Movie makers and amusement park ride creators know how to induce fear. "There is intensity of stimulation," he said. "It can be the sound of screams or the visual -- something comes out of nowhere into the face, like a house of horror."

Music From 'Jaws' Still Frightens

Music is also important, like the pulsating theme of the movie, "Jaws," as the white shark leaps out of the water.

Sometimes the sensation is tactile, when walking through an unstable platform in a fun house.

Roller coasters are the ultimate thrill ride. "Where else are you expected to throw your hands in the air and scream at the top of your lungs?" Farley asked.

"The intensity factor is important," he said. "On thrill rides, they really jerk a person around. They rotate the body and change the G force and people are screaming. You don't know what's going to happen next."

Novelty and contradiction is also a factor in fear -- a clown who kills or a child who is a monster.

Movies and books that exploit the most basic of human fears come dangerously close to reality. And experiencing that horror as a child can be a dress rehearsal for facing fear in the adult world.

"We have a lot of reason to be fearful in the world," said Farley.

"How could Jeffrey Dahmer kill and eat those boys and store their body parts in the refrigerator?" he asked. "Gadhafi is dead today, but in the early days of his dictatorship he hung protesters from lampposts."

Children have an uncanny attraction to frightening stories and psychologists say they project their fears and come to terms with them through stories.

Some of the most popular children's fiction involves ghost, vampires and skeletons. Harry Potter enthralls readers with witches and warlocks. R.L. Stine's original "Goosebumps" series -- "Welcome to Camp Nightmare" and the Abominable Snowman of Pasadena" has entertained teens for decades.

Some of the original Grimm Brothers' fairy tales, culled from folk stories that had been recited over generations, were gruesome, including rapes, incest, child murder and incessant bullying, according to the trivia website, The List Universe.

In "Snow White," the queen asks for the young maiden's liver and lungs, which she intends to serve up for dinner. In the end the wicked queen dances in red hot iron shoes.

The original "Sleeping Beauty" is bitten and then raped by the king (not kissed by a prince), and she gives birth to his two children in her sleep. One of them sucks off the flax that has kept the princess asleep for 100 years, waking her up.

The "Pied Piper" actually entices the village children to follow him to a river, where they all drown. And the step-sisters of "Cinderella" cut off parts of their own feet to fit into the glass slipper.

"Fairytales are a path to dealing with fear, to figure out how it works, what it is and recognizing it," he said. "Pulling your head out of the sand when you are surrounded by horror or fearsome things has a high survival value."

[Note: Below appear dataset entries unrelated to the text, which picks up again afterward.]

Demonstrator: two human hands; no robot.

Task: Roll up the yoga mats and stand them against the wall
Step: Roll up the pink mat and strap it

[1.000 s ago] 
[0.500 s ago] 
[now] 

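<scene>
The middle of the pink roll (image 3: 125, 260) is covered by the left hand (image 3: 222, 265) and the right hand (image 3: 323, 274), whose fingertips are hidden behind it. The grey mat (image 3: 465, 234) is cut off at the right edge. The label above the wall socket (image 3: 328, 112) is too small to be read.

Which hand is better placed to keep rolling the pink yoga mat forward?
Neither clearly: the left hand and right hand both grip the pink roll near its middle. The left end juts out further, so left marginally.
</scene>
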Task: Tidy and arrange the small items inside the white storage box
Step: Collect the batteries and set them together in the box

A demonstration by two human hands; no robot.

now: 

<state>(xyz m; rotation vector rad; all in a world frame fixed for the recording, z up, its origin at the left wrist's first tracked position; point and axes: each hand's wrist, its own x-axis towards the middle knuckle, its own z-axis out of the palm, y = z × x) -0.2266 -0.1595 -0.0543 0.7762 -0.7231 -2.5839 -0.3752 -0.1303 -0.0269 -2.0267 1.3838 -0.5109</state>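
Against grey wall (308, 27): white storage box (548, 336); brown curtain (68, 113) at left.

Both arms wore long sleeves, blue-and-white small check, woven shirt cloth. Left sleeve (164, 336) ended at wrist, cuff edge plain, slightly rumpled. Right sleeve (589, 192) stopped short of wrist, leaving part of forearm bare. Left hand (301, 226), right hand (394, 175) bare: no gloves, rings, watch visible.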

The same may be said of horror movies -- the terror that reflects life's real fears is the worst. One filmgoer said the 2011 film "Contagion," about a lethal pandemic, was particularly frightening.

"It's not the horror movies that scare me," she said. "It's movies about things that seem like they actually could happen. As a germ-a-phone, that was terrifying."

Others have given up the genre forever.

"I have a theory," said Wheeze Carlson, a 59-year-old from Michigan who was raped as a girl. "Only people that have never experienced true fear and terror like that stuff. The rest of us never want to ever revisit that emotion again."

And even those like Michele Sinesky who crave horror movies, have their limits.

"I avoid human monsters at all costs," she said. "And I hate slasher movies."